COSC 6385
Computer Architecture
- Multi-Processors (II)
Simultaneous multi-threading and multi-core processors

Edgar Gabriel
Fall 2008

Moore’s Law

- Long-term trend on the number of transistor per integrated circuit
- Number of transistors double every ~18 month

What do we do with that many transistors?

- Optimizing the execution of a single instruction stream through
  - Pipelining
    - Overlap the execution of multiple instructions
    - Example: all RISC architectures; Intel x86 underneath the hood
  - Out-of-order execution:
    - Allow instructions to overtake each other in accordance with code dependencies (RAW, WAW, WAR)
    - Example: all commercial processors (Intel, AMD, IBM, SUN)
  - Branch prediction and speculative execution:
    - Reduce the number of stall cycles due to unresolved branches
    - Example: all commercial processors (Intel, AMD, IBM, SUN)

What do we do with that many transistors? (II)

- Multi-issue processors:
  - Allow multiple instructions to start execution per clock cycle
  - Superscalar (Intel x86, AMD, ...) vs.
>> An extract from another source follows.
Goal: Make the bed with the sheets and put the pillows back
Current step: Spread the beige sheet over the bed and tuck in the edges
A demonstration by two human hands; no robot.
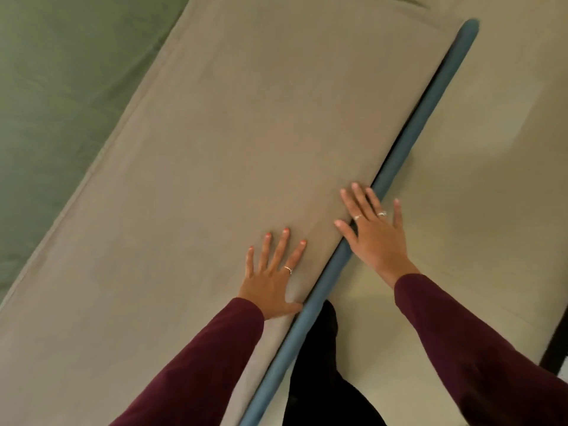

VLIW architectures
- VLIW/EPIC architectures:
  - Allow compilers to indicate independent instructions per issue packet
  - Example: Intel Itanium series
- Vector units:
  - Allow for the efficient expression and execution of vector operations
  - Example: SSE, SSE2, SSE3, instructions
Limitations of optimizing a single instruction stream (II)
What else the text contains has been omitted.